■ **WORK TO COMPLETE**
Return the listing below character for character.
------ INFORMATION PROVIDED ------
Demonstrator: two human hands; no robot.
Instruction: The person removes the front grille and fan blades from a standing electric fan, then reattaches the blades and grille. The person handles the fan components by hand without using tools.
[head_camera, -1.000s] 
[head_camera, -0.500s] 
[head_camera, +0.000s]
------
■ **TASK RESPONSE**
Demonstrator: two human hands; no robot.
Instruction: The person removes the front grille and fan blades from a standing electric fan, then reattaches the blades and grille. The person handles the fan components by hand without using tools.
[head_camera, -1.000s] 
[head_camera, -0.500s] 
[head_camera, +0.000s]

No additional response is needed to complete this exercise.